* Work to complete *
Determine how many lines below include the string "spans". Reply with the number only.
--------------------
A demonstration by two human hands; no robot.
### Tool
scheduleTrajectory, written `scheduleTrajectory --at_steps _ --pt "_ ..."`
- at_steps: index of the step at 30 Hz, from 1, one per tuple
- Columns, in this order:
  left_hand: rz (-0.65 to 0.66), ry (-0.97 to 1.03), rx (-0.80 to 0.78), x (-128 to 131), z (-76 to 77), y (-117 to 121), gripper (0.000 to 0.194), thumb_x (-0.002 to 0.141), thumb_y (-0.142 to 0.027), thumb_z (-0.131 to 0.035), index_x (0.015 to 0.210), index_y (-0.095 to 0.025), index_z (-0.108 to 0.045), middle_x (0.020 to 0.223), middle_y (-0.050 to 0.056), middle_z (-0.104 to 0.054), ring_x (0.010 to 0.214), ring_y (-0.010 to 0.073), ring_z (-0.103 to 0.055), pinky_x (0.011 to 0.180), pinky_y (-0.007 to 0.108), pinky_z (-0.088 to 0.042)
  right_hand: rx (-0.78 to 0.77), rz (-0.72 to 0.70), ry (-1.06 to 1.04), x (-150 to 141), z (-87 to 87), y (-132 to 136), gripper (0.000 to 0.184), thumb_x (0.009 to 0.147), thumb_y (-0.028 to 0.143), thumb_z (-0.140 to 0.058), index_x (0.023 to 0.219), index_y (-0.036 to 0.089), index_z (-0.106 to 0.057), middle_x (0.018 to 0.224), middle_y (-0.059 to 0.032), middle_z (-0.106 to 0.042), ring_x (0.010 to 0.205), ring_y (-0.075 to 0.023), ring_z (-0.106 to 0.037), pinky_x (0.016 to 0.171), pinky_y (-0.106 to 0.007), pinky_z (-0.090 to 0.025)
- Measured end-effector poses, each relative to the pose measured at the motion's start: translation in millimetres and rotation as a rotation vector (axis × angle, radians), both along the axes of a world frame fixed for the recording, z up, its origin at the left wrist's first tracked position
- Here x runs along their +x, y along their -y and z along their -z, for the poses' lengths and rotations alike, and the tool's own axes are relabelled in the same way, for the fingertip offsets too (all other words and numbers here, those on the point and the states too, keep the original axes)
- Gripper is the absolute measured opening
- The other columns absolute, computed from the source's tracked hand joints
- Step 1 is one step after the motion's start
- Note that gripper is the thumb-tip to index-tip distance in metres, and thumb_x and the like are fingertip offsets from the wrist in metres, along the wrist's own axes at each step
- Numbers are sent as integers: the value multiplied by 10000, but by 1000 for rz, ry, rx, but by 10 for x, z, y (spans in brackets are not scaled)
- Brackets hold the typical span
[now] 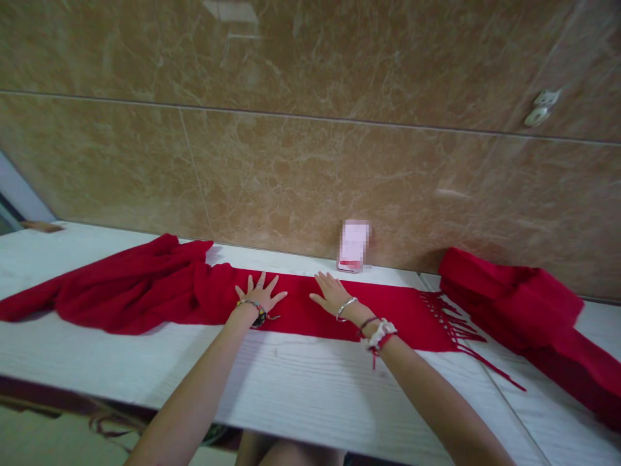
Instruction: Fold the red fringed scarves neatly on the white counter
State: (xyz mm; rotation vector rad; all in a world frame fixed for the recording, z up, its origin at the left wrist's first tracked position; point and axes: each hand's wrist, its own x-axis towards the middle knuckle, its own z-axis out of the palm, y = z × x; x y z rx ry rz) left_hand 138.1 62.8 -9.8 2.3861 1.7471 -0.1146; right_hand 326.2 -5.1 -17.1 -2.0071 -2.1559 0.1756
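A red scarf (301,304) lies lengthwise on the white table. Its right part is flat and ends in a fringe of tassels, while the left part is bunched in loose folds. My left hand (259,294) rests on the scarf with fingers spread, close to where the folds begin. To its right, my right hand (332,294) lies palm down on the flat cloth, its fingers stretched out. Neither hand grips anything. Bracelets circle both wrists, and a scrunchie is on the right one.
Another piece of red cloth (509,304) lies folded at the right. A pink, blurred-out object (354,246) leans against the brown tiled wall (272,181) behind the white table (291,382). A socket-like fitting (542,107) is on the wall. A brown item (43,226) sits at the far left.
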Motion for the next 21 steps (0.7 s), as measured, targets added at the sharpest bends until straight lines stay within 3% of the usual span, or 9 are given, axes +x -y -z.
scheduleTrajectory --at_steps 4,7,12,17,21 --pt "-35 0 -27 -13 -11 -10 665 752 -626 -252 1344 -336 -171 1443 8 -20 1275 374 17 939 644 -76 -53 -62 46 -264 70 -188 597 851 446 -311 1333 98 -255 1405 -126 -212 1281 -270 -175 1019 -460 -174" --pt "-31 7 -33 -14 -12 -9 677 743 -638 -245 1344 -336 -172 1443 2 -24 1273 381 25 928 658 -77 -53 -27 106 -151 119 -168 583 858 457 -280 1325 108 -279 1404 -122 -220 1275 -270 -194 1015 -457 -180" --pt "-31 39 -16 -26 -9 -2 680 735 -646 -238 1341 -343 -177 1442 -3 -36 1269 391 15 916 671 -78 -78 181 217 577 179 59 557 862 443 -289 1322 129 -288 1400 -115 -235 1278 -227 -204 1015 -400 -209" --pt "-34 29 -35 -29 2 -18 682 734 -650 -226 1342 -348 -161 1442 -13 -27 1274 373 27 921 666 -74 -132 437 274 1415 151 527 485 878 358 -287 1309 137 -313 1380 -130 -277 1261 -229 -252 989 -421 -258" --pt "-42 28 -34 -28 1 -25 689 732 -652 -230 1344 -347 -149 1442 -15 -23 1274 372 27 929 654 -91 -127 560 307 1761 89 776 481 874 330 -298 1276 71 -360 1332 -193 -342 1239 -262 -292 967 -429 -291"
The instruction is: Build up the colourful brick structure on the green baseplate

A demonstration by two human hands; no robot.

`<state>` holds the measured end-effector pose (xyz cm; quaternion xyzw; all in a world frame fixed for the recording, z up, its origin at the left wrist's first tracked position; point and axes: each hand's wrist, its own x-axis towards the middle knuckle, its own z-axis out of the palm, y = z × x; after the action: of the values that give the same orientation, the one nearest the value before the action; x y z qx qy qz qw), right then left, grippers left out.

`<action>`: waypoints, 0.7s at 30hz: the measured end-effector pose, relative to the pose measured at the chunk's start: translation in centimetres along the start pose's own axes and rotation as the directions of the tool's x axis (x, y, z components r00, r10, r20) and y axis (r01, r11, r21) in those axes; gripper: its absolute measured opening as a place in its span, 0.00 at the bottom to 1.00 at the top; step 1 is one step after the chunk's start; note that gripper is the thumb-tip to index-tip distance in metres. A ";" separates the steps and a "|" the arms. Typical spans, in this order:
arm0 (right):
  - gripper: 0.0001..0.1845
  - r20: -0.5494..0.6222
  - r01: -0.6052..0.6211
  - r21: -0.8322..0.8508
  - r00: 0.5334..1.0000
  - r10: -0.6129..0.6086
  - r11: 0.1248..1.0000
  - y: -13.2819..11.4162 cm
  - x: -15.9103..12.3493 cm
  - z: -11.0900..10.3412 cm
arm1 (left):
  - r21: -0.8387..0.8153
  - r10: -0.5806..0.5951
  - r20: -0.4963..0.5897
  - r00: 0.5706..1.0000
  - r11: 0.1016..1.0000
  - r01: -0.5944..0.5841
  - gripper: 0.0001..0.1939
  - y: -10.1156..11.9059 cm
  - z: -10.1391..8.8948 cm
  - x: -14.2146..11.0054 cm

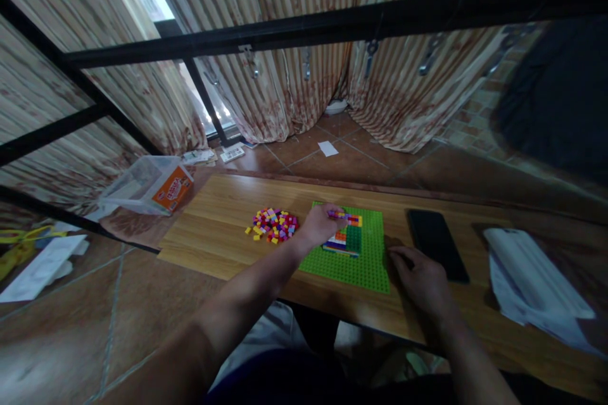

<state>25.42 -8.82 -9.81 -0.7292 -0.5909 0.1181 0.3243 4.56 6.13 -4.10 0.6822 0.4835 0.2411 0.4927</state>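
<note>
My left hand [319, 226] reaches over a small structure of toy building bricks [352, 242] with green, orange, white and blue parts. Its fingers are closed at the structure's far side, on a toy building brick beside a row of purple, orange and yellow ones; the fingertips partly hide it. Under the structure lies a green studded baseplate [373, 272]. My right hand [422, 280] rests on the table by the plate's right edge, fingers loosely bent and apart, with nothing visible in them. A pile of loose small bricks [274, 225], mostly red, yellow, pink and purple, lies left of the plate.
The wooden table [204, 228] also carries a black phone [436, 243] and a white object in plastic wrap [536, 275] on the right. A clear plastic box [147, 183] with an orange label stands beyond its left end. Black metal bars [304, 38] cross before the curtains.
</note>
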 end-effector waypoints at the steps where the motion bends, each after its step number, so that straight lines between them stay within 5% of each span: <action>1: 0.19 -0.002 -0.002 -0.001 1.000 0.002 1.000 -0.1 0.0 0.0 | 0.008 0.003 -0.006 1.000 1.000 -0.003 0.10 -0.1 0.0 0.1; 14: 0.19 -0.008 0.009 -0.006 1.000 -0.009 1.000 0.1 0.0 0.0 | -0.190 -0.054 0.038 0.998 0.980 0.060 0.11 -0.8 0.2 0.3; 21: 0.20 -0.005 0.058 -0.020 0.998 -0.058 0.998 0.6 -0.1 0.1 | -0.206 -0.007 -0.037 0.999 0.979 0.000 0.17 -0.7 -0.1 -0.5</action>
<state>25.82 -8.93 -10.23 -0.7152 -0.6123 0.1008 0.3217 3.98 5.80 -4.61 0.6220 0.4662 0.3016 0.5520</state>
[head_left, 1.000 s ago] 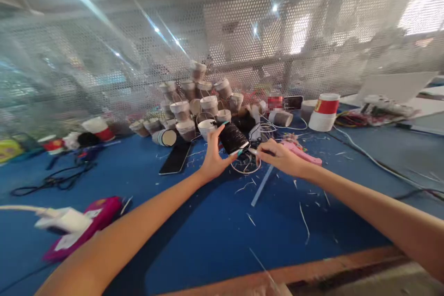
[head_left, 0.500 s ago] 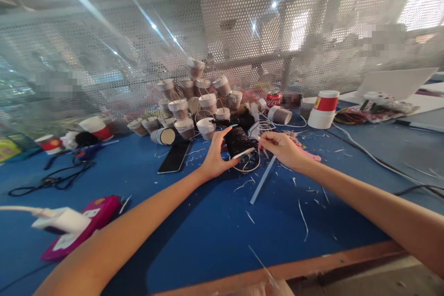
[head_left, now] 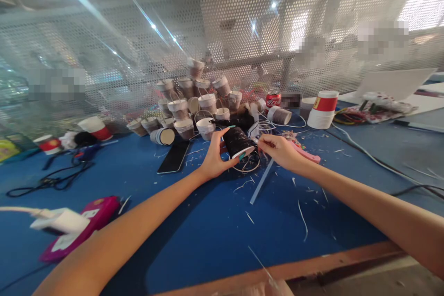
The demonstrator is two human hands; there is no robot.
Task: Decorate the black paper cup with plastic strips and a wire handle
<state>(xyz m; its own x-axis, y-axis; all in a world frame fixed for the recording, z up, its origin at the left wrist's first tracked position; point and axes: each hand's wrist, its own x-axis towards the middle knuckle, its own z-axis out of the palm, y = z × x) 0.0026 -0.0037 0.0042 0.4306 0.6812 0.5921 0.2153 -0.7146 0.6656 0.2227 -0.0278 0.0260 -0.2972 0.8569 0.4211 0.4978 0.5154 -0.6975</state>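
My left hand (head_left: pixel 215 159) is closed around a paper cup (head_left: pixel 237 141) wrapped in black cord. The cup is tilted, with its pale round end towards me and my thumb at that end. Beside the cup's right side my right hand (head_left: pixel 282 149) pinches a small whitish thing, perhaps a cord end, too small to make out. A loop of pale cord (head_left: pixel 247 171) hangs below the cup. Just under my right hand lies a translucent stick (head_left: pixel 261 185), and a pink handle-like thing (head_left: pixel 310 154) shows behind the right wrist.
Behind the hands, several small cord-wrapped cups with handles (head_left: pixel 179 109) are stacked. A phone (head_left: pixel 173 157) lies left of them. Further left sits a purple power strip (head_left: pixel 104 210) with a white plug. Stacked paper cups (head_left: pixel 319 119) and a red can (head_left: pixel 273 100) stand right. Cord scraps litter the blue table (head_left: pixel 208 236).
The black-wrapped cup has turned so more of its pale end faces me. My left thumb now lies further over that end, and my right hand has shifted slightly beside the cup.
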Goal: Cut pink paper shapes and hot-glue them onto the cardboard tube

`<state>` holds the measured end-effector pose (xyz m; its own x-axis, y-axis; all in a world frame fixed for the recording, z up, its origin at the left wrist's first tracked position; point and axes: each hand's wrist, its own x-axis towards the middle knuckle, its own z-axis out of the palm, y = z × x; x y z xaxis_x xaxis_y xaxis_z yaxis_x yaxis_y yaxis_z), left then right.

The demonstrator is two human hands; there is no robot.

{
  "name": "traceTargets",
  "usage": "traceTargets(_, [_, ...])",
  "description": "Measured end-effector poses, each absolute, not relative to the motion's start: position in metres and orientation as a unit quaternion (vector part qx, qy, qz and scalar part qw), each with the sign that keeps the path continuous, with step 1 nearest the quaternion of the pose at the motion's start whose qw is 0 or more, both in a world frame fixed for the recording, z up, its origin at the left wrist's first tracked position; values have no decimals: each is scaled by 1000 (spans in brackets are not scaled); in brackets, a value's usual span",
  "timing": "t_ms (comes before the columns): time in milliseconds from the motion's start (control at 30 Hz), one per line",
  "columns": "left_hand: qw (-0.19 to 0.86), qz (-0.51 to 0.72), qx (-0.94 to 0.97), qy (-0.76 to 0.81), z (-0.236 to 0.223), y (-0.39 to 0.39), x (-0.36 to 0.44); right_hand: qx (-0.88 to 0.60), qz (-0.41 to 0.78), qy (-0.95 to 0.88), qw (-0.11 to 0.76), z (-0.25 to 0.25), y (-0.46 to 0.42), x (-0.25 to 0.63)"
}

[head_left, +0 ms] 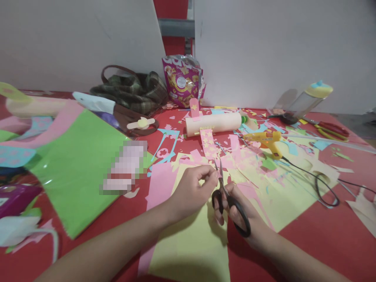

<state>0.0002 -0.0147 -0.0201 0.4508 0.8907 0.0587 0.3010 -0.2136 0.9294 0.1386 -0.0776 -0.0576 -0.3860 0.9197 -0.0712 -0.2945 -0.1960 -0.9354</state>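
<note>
My right hand [245, 211] grips black-handled scissors [241, 219], with fingers through the loops and the slightly parted blades pointing away from me. Beside the blades, my left hand [195, 186] is closed in a pinch on what looks like a small piece of pink paper [220, 175], mostly hidden by the fingertips. Under both hands lies a pale yellow paper sheet [190, 250], partly over a pink sheet [158, 184]. Just beyond the scissor tips, a pink strip with yellow stars [209, 143] touches a cream paper tube [216, 124] lying on its side.
A yellow glue gun [272, 141] with a black cord rests at the right among paper scraps. Behind it are red-handled pliers [331, 129] and a clear bottle [308, 100]. Green sheets [79, 168] cover the left. A purple snack bag [183, 82] stands at the back.
</note>
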Motion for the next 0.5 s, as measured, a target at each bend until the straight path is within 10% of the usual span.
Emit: traceTargets(500, [507, 360, 640, 451, -29, -31, 11, -386, 683, -457, 420, -54, -82, 135])
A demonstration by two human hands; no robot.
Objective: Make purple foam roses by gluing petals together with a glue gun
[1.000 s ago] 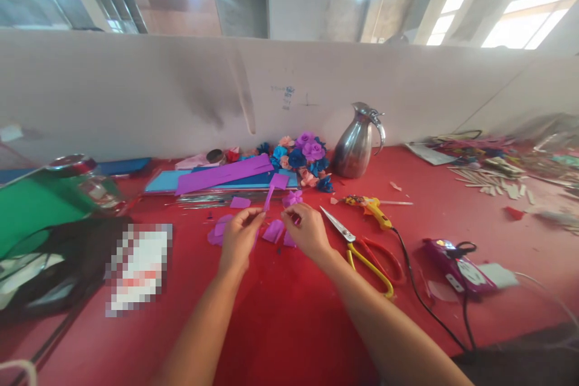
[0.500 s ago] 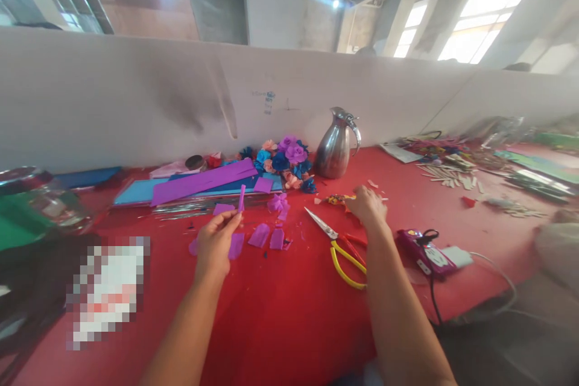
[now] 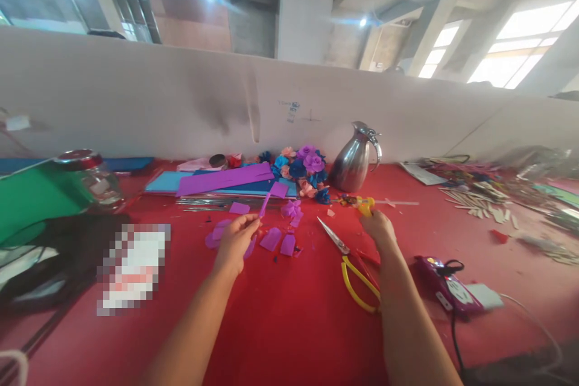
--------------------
* Answer box *
3